I've been keeping track.
Damn you!!
(1-for being more guilty than me and 2-that was my last cookie!)
Baby! You need a goddess. Which one would be yours?
Ahaha! Made me laugh. I have a friend like that. She feels guilty when she buys herself goodies...
~sigh~ Classic. As usual, you hit the nail right on the head!
Thats what I like about you. I see it as a concern for the way others feel and your effect on them. It's good Margaret. Your a generous soul
So, you're taking responsibility for everything that goes wrong? Does that also mean you get credit for the stuff that goes right?
I think you're in need of a goddess as well. Maybe Altakarindenorwegian or Pasadepetrea. Yes, I think these two would be helpful with your guilt.

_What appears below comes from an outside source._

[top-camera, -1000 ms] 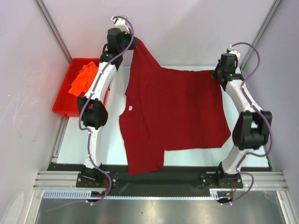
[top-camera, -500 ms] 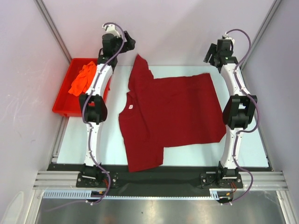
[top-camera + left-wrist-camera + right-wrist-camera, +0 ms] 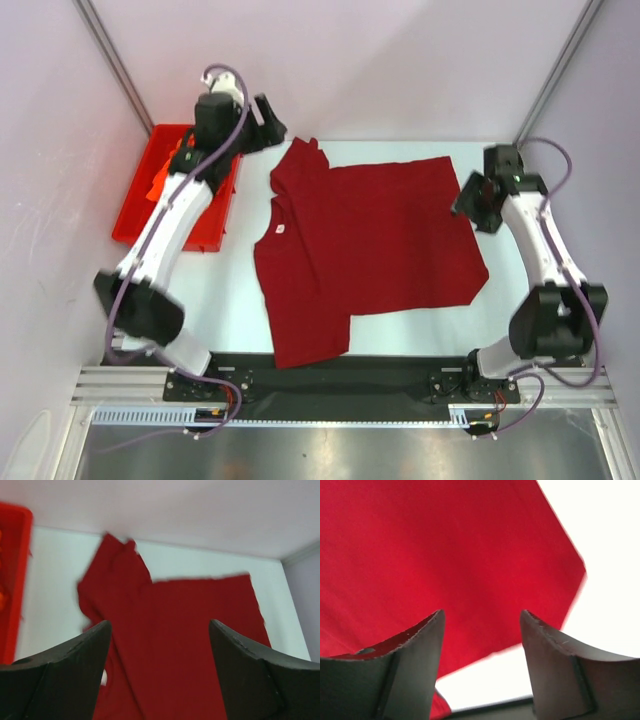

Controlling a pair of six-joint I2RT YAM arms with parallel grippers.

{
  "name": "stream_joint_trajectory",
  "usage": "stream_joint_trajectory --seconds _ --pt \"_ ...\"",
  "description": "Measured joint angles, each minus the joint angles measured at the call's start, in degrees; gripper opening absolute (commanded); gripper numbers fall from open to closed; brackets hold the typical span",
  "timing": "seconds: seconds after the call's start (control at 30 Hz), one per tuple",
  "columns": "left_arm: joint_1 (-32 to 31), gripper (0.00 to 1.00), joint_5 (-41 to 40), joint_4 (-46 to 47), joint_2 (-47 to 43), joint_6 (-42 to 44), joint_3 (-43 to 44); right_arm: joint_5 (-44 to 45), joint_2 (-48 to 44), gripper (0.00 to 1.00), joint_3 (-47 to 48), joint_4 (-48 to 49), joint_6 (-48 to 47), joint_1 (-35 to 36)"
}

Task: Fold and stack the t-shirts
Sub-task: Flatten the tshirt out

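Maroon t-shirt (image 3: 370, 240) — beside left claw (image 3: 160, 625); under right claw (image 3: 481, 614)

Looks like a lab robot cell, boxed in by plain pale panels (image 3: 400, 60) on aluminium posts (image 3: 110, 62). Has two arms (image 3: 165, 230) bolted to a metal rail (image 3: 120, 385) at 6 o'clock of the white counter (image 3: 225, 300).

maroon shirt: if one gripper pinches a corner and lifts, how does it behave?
Likely floppy: the maroon t-shirt lies flat with its far sleeve crumpled, so a lifted corner would probably drape and trail. Pushed, it would likely bunch rather than slide whole across the table.
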Motion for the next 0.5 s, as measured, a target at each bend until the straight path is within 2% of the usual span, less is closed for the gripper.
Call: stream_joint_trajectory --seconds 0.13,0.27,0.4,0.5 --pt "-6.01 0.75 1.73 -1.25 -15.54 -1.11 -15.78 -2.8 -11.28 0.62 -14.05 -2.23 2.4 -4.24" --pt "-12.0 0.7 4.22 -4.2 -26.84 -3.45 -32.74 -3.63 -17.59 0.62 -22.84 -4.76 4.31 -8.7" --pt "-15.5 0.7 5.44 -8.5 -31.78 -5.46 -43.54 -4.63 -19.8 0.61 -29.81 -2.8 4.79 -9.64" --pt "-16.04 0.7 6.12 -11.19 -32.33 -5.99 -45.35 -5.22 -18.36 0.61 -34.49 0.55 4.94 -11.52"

Geeez, why do these ancient goddess names have to be so difficult to spell or pronounce?
I'd like seconds, please.
You say, "Sorry!" when other people bump into you too, don't you Margaret. So do I, but I have to say, I think you ARE better at guilt than me. {You've given me food for thought with your theory about being able to excel at guilt. I know, you're sorry...}
The curse of motherhood! Just this week I ate half of a cookie that my daughter handed me - I didn't know she wanted me to save it . . . and I felt guilty. You're in good company.
About that pothole...
About that pothole...
(Very funny, but very sad.)
I do also feel guilty often. I think guilt is sometimes healthy because it shows that the person feeling it is not calloused when it comes to other people. But sometimes when it's too much, like over thinking it, it can be unhealthy.
Oh my. I feel awful. Now I've made you all so worried about me. Sorry. Really, I was hoping you'd click on the link and read a recent New York Times article about a research study on guilt and toddlers. It talks about the ways that guilt, in moderation, is a good evolutionary adaptation. But the way they did the study is really interesting and funny/slightly cruel. That being said, I do probably feel more guilt than is healthy, but Hurricane Bill? totally not my fault. The pothole on the other hand...

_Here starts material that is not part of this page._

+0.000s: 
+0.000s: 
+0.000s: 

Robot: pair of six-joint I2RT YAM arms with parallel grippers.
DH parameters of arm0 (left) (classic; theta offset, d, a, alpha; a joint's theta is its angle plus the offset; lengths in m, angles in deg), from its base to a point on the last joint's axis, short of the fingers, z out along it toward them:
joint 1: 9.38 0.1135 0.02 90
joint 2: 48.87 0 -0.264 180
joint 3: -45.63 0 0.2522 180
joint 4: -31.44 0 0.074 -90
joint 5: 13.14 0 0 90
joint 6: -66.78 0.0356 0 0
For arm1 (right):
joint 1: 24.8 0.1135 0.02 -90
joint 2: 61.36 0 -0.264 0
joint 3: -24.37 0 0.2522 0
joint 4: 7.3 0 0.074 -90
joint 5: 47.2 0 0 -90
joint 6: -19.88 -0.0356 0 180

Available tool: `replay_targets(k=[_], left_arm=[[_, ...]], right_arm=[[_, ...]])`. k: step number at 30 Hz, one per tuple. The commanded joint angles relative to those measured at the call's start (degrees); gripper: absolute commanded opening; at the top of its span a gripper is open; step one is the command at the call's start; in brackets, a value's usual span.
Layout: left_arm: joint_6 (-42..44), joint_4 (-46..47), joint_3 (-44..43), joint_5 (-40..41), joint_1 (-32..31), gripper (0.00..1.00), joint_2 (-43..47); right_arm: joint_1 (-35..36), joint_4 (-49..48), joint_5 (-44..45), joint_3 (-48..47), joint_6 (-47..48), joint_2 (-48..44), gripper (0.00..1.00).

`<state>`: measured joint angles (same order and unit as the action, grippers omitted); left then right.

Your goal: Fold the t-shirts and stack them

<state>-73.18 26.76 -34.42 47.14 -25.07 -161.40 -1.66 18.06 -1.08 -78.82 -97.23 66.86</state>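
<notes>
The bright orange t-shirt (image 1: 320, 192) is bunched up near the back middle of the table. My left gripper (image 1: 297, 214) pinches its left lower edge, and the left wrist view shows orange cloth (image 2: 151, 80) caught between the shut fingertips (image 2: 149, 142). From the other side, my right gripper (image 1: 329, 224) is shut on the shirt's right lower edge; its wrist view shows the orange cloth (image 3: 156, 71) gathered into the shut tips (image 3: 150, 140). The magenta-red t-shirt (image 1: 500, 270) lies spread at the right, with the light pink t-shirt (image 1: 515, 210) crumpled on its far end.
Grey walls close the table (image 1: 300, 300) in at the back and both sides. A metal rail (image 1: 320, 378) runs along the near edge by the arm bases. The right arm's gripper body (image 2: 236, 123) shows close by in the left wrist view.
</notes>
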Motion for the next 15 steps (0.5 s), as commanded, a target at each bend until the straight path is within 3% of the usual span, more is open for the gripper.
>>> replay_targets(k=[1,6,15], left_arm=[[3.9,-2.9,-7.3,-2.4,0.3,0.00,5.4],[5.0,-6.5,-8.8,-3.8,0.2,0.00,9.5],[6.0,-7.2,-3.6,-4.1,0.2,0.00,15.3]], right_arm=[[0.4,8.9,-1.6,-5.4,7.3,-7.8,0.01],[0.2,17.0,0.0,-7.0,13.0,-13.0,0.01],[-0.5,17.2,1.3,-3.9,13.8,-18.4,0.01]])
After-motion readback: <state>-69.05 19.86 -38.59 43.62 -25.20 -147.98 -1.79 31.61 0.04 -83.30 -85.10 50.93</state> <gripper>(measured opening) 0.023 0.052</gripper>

Margaret, you realize you're feeling guilty because we feel bad that you feel guilty...
AH: Yes. I realize that, and, yes, I do feel bad about that.
MF, I wouldn't take your feelings of guilt seriously as long as they are just an occassional occurance. Only if this were a regular thing would I think, "Hey, maybe I AM guilty!"
Therfore, I just want to reassure you so you can lay aside your guiltiness. So, go in peace & understanding.
It's the folks at the U of Iowa that should feel guilty. Yeesh.
it's my personal opinion that it's always wise to drop in your most important link in first.
you can lead a horse to water but ypou can't make him link
wise woman friday: me
nooooo I'm wise woman Friday
Guilt; it is such wasteful emotion is it not? Satiric, ironic whatever! Your writing's wonderful.
1. Once the child is in middle school it's their job to remember tests, so that one you can let go.
2. The cowlick is your fault. (You know you've got them.)But Grandpa gave them to you.
3. At least the epigenetics aren't your fault until you have grandchildren. So relax about having eaten chicken mcnuggets as a child, for now.
Margaret, only a real guiltaholic could have written that. It's spot-on and the funniest thing I've read in a long time.
wv reinwooh
Sorry, it was just too weird to pass up.
Wow. You are hilarious. I'm reading your blog instead of writing, which is BAD, but you are so good. Keep it up! (And maybe make a book of your posts? I bet it would sell.) I especially love your advice to teenage daughters, Cassandra myth, and reasons not to/to write.